I guess what you've ended up with is some sort of impredication.

Quantified constraints do not need a constraint -- just a forall is fine. Though I can't swear to it, I do think the original program should be accepted.

Replying to [ticket:15351#comment:156455 goldfire]:

Quantified constraints do not need a constraint -- just a forall is fine.

Then the github proposal's syntax changes are wrongly described. (And the same text has gone into the Users guide.) The => is the defining syntax for the extension; the forall is optional (although often needed in practice).

@aaron, perhaps you could take out the QuantifiedConstraints flag (but put in ExplicitForAll) and try re-compiling. Does GHC complain you need to switch on the extension? (Sorry I can't try that from here.)

I do think the original program should be accepted.

Then what does it mean? At a guess: for some f0 being the type constructor in an argument to bar, there's an instance C (f0 a') Int? Note that a' is quantified within the constraint, so is distinct from the a1 argument to the constructor f0. There is no such instance declared, whereas for the baz example there is an instance C [a] Int.

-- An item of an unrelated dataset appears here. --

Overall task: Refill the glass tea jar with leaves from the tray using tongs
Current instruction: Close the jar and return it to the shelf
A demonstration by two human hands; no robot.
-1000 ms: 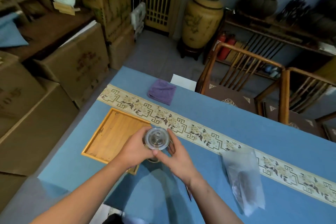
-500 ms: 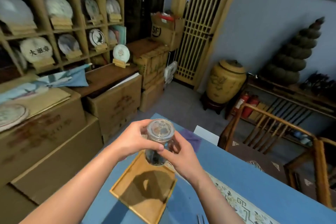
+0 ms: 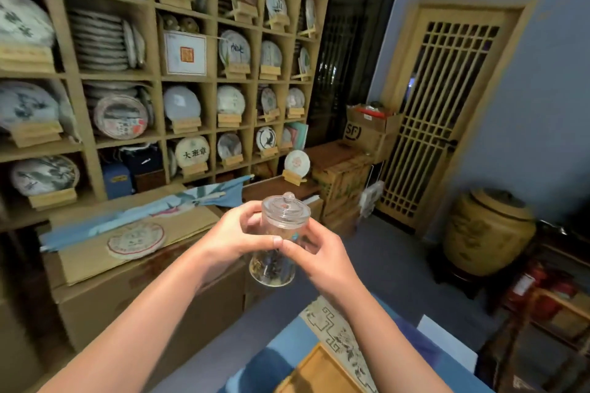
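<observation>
Head view: the glass tea jar (image 3: pixel 278 239) is held up in the air between both hands, above the table's (image 3: pixel 281 348) far edge. The left hand (image 3: pixel 238 234) and right hand (image 3: pixel 322 252) wrap it from either side, equally near. Its long axis stands almost upright, lid (image 3: pixel 286 208) uppermost, leaves in the bottom
</observation>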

I've created #15354 (closed) about the documentation oversight -- you're absolutely right.

I agree with your analysis in ticket:15351#comment:156470. By the constraint forall a. C (f a) Int (and the fundep), we know that any instance that begins with C (f a) ends with Int. Let's name different variables differently:

bar :: (forall b. C (f b) Int) => f a -> String
bar = show . foo

So, since the usage of foo induces a C (f a) alpha constraint (for some unknown alpha) we can conclude that alpha must be Int by the fundep.

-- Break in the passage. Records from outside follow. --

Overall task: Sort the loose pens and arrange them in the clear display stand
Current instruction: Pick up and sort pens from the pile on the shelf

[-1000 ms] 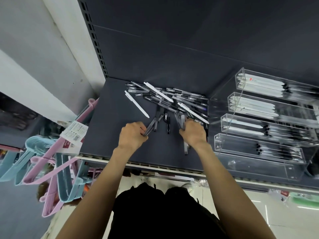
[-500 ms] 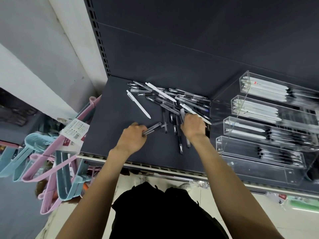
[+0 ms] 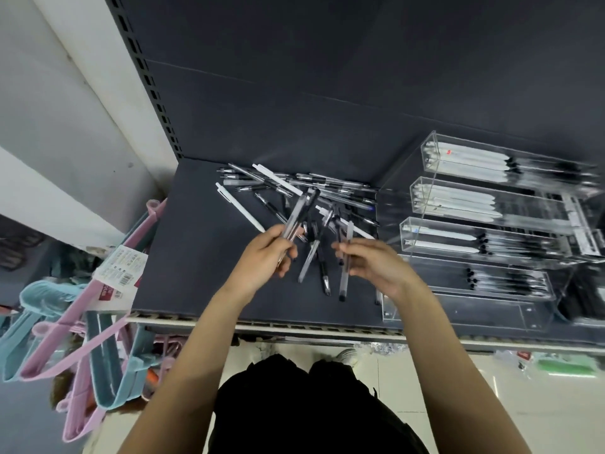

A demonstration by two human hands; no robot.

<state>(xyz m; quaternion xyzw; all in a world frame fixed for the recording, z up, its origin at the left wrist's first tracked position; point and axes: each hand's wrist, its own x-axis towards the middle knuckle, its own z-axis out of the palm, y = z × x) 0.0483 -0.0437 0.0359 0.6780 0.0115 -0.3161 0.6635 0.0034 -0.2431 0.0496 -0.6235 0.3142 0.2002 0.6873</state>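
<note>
A heap of loose pens (image 3: 304, 191), clear, black and white, lies on the dark shelf (image 3: 196, 263). My left hand (image 3: 262, 257) is raised above the shelf and grips a small bundle of clear pens (image 3: 299, 213) that point up and away. My right hand (image 3: 373, 260) pinches one clear pen with a black tip (image 3: 345, 263), held almost upright. Right of the hands stands the clear display stand (image 3: 484, 257), whose stepped tiers hold rows of white and black pens. Two more pens (image 3: 314, 257) lie on the shelf between my hands.
A single white pen (image 3: 240, 208) lies apart at the left of the heap. Pink and blue hangers (image 3: 75, 329) with a tagged label hang off the shelf's left side. The shelf's pale front edge (image 3: 294, 329) runs below my wrists. A dark back panel rises behind.
Both hands have lifted off the shelf. The left has gathered its pens into an upright bundle, and the right has come up with one clear pen.
</note>
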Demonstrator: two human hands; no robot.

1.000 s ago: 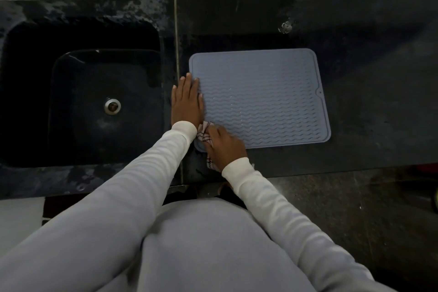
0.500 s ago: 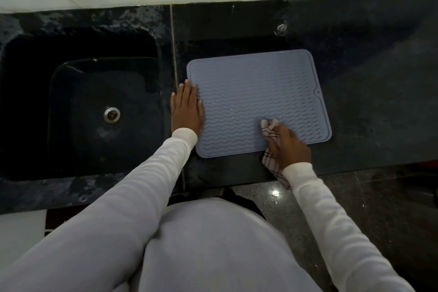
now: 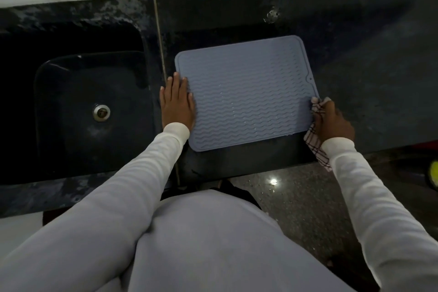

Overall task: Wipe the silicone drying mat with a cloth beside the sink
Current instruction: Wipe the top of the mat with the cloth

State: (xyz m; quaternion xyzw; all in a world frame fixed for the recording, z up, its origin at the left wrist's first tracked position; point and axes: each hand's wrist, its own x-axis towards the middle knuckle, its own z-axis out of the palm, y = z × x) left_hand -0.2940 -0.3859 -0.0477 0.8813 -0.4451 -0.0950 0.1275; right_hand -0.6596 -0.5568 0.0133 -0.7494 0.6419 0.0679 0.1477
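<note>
Gripping the cloth (image 3: 316,142) in my right hand (image 3: 333,123) at the mat's (image 3: 246,95) 4 o'clock edge, left hand (image 3: 177,104) flat at 9; the mat could slide toward the sink (image 3: 90,111) if my pressing weakens.

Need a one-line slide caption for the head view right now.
Left hand flat on silicone mat; right hand grips checked cloth at its right edge.

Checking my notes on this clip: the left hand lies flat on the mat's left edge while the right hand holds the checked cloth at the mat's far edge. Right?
Not quite. The head view shows the right hand holding the cloth at the mat's right edge; the left hand lies as stated.
</note>
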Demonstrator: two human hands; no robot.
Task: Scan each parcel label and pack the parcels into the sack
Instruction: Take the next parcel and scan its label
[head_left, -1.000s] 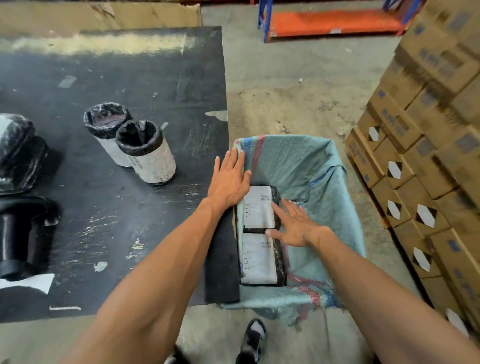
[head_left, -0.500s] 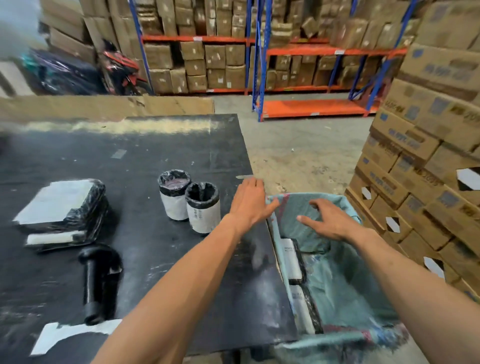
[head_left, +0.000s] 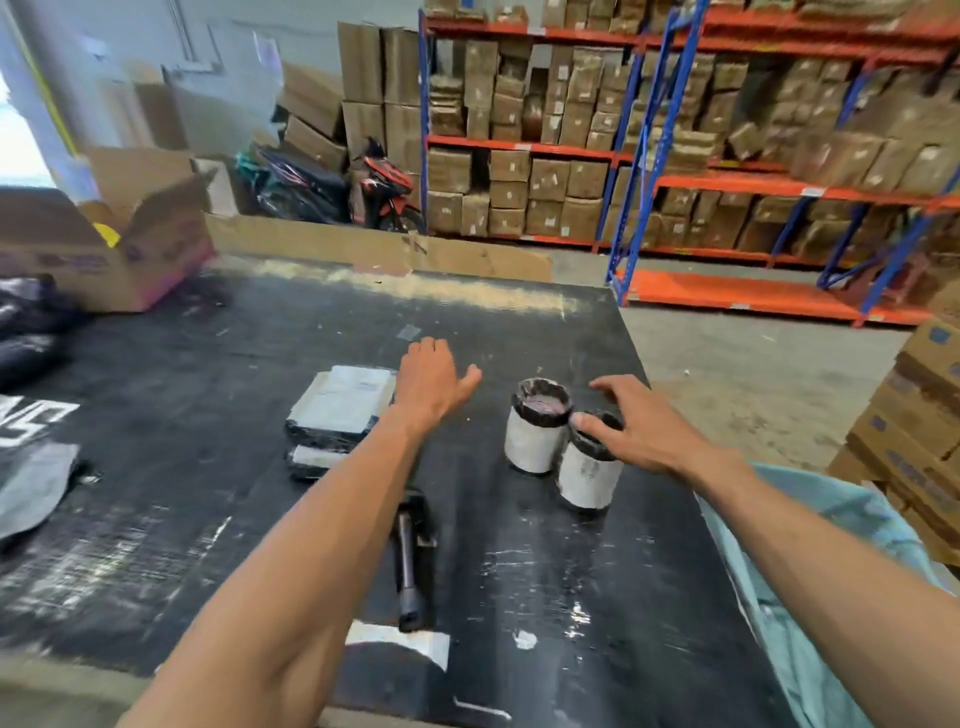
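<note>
Reaching out over the black worktop (head_left: 218, 395), both hands are empty with fingers spread loosely. The left hand (head_left: 428, 382) hovers just right of a flat parcel (head_left: 343, 402) wrapped in black plastic with a white label on top; whether it touches the parcel's edge cannot be told. That flat parcel lies on a second flat parcel (head_left: 311, 460), of which only a narrow near strip shows. The right hand (head_left: 636, 428) is over two upright round parcels that stand touching each other: its thumb lies at the black rim of the nearer round parcel (head_left: 587, 478), while its fingers reach past the farther round parcel (head_left: 535, 428). Both have white labels round their sides and black plastic at the top.

Between the forearms a black handheld scanner (head_left: 410, 566) lies on the worktop, its handle pointing toward the person. A pale green sack (head_left: 810, 571) hangs at the worktop's right edge, under the right forearm. At the far left corner sits an open cardboard box (head_left: 114, 244), with dark plastic bags (head_left: 26, 332) beside it. Beyond the worktop stand blue and orange shelving (head_left: 649, 171) stacked with cartons and a parked motorbike (head_left: 343, 192).
</note>
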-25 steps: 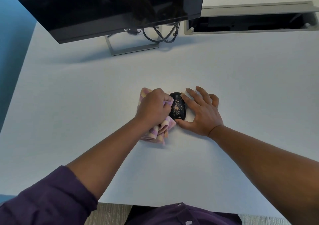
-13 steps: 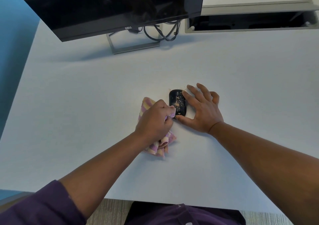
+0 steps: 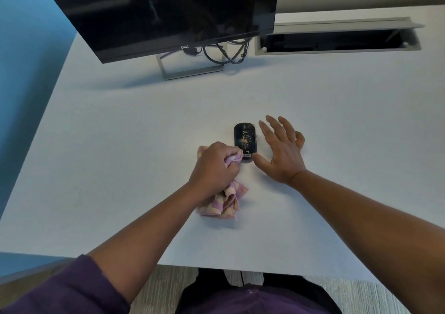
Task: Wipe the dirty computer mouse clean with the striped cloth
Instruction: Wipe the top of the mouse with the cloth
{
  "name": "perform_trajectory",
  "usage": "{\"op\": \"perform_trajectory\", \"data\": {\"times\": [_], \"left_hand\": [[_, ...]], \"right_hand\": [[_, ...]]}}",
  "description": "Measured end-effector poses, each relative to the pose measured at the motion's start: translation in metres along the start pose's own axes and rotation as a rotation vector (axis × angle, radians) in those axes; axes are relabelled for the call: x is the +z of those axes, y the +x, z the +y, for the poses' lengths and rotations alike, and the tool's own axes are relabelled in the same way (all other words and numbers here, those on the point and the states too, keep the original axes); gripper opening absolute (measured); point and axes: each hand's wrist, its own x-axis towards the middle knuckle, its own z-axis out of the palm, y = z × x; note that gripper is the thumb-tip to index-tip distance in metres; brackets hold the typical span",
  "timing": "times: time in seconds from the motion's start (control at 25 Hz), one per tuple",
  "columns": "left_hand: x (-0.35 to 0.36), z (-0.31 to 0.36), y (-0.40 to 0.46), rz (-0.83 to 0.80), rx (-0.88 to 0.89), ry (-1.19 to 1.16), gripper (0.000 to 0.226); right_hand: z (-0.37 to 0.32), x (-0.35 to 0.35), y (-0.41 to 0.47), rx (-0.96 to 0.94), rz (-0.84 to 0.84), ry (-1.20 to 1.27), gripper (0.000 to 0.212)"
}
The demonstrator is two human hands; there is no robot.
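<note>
Head view: the left hand, fist closed round the bunched striped cloth, has slid back toward the person since a second ago. Then it lay against the left flank of the computer mouse; now only a fold of cloth at the knuckles touches the mouse's near left corner. The pale crumbs are much as they were across the mouse's top, so this looks like the return of one stroke, with most of the cleaning left to do.

The right hand has eased off too: its fingers are spread and straight just beside the mouse's right edge, holding nothing, with the thumb tip at the near right corner. The mouse is therefore only lightly steadied and could skid under a firm wipe.

The mouse sits mid-counter, well apart from every edge. The monitor stand, the cables and the open cable tray lie far behind, leaving wide room for strokes.
</note>
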Motion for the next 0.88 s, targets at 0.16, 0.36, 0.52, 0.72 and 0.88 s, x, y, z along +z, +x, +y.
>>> {"op": "perform_trajectory", "data": {"times": [0.16,0.36,0.52,0.72,0.88], "left_hand": [[0.001,0.007,-0.014,0.056,-0.174,-0.225,0.037],[0.002,0.015,-0.016,0.164,-0.477,-0.536,0.026],[0.002,0.020,-0.015,0.140,-0.668,-0.683,0.016],[-0.003,0.023,-0.020,-0.141,-0.704,-0.874,0.015],[-0.001,0.017,-0.029,-0.182,-0.560,-0.583,0.028]], "right_hand": [[-0.027,0.001,-0.038,0.048,0.089,0.380,0.051],[-0.051,-0.009,-0.068,0.087,-0.208,0.933,0.051],[-0.059,-0.011,-0.075,0.063,-0.270,0.808,0.055],[-0.040,-0.028,-0.062,0.217,-0.190,0.767,0.034],[-0.020,-0.047,-0.044,0.251,-0.249,0.780,0.034]]}}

Here is a related example, with the same C:

blah :: C Int Double => Int -> String
blah = show . foo

This is accepted (even with no instances for C), because GHC can figure out that the result of foo must be Double. I don't see how quantified constraints should change that.

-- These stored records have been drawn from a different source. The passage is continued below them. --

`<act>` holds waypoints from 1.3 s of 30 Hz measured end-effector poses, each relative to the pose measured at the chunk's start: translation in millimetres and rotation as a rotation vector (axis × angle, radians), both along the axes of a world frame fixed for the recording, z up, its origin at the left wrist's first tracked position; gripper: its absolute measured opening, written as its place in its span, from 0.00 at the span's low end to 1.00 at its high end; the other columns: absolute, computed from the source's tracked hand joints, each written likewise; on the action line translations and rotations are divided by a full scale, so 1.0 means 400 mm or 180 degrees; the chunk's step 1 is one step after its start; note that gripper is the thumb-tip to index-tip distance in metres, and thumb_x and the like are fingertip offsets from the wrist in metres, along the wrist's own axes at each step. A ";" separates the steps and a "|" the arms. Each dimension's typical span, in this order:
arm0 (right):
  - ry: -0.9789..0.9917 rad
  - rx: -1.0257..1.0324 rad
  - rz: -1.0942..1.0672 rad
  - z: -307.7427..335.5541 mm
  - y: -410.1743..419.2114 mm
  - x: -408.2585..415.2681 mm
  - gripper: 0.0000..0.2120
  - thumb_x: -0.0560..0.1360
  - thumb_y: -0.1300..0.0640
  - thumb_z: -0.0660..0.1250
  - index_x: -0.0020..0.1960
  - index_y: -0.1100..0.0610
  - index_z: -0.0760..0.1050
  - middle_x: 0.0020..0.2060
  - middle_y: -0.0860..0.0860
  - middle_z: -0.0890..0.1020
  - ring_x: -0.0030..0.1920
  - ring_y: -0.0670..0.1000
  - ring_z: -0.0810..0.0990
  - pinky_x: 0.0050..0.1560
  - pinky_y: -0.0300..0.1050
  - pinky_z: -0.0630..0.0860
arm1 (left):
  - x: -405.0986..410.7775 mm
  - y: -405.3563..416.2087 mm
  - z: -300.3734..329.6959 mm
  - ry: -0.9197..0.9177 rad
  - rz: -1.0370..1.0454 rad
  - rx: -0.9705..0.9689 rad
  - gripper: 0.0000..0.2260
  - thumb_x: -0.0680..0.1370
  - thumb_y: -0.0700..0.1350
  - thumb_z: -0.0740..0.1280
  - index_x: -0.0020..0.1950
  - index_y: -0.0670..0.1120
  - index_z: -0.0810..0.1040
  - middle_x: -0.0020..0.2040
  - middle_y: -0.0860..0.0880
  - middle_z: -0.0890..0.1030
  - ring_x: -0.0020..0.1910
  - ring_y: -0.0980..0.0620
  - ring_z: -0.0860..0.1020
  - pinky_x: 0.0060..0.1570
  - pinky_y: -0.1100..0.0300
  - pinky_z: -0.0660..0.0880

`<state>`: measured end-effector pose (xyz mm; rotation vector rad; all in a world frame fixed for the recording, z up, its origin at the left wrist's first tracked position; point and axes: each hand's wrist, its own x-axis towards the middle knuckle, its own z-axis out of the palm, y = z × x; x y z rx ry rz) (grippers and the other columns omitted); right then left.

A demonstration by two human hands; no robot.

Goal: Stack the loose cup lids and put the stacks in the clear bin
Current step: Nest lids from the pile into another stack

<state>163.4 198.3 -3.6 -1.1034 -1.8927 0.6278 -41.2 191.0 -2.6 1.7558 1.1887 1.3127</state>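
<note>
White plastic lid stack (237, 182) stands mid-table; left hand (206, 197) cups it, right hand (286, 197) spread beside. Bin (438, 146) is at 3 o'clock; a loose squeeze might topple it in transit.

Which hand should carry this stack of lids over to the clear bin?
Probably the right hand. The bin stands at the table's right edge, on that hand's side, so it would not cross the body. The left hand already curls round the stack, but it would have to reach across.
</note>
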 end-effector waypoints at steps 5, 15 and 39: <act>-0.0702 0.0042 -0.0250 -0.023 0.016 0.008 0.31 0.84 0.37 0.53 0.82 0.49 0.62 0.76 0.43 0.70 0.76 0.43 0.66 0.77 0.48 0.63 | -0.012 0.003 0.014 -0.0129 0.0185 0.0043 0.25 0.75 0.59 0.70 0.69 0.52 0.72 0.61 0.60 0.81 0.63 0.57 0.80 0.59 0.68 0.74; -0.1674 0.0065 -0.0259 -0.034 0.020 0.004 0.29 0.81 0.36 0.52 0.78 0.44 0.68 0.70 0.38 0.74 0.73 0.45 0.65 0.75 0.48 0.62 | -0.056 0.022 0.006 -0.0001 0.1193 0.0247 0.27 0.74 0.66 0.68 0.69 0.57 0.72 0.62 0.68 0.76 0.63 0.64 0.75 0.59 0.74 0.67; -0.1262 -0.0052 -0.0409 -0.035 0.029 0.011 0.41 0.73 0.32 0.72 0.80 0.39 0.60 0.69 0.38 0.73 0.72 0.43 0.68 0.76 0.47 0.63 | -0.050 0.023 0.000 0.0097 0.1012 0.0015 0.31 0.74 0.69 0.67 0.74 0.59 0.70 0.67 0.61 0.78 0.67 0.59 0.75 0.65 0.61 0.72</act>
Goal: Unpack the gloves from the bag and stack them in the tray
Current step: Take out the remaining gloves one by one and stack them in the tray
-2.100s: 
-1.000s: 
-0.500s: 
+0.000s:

Yes, you are right. Generally, when solving a constraint, GHC checks it against all in-scope instances in case there's fundep match. The same should happen for in-scope quantified constraints.

Would anyone like to fix this?

It's intriguing -- I never expected people to explore the outer limits of quantified constraints so rapidly. I hope that means that they are proving useful (when not so close to the limits). Is that so? Experience reports or blog posts (like Ryan Scott's) would be fascinating.

Replying to [ticket:15351#comment:156483 goldfire]:

bar :: (forall b. C (f b) Int) => f a -> String
bar = show . foo
So, since the usage of foo induces a C (f a) alpha constraint (for some unknown alpha) we can conclude that alpha must be Int by the fundep.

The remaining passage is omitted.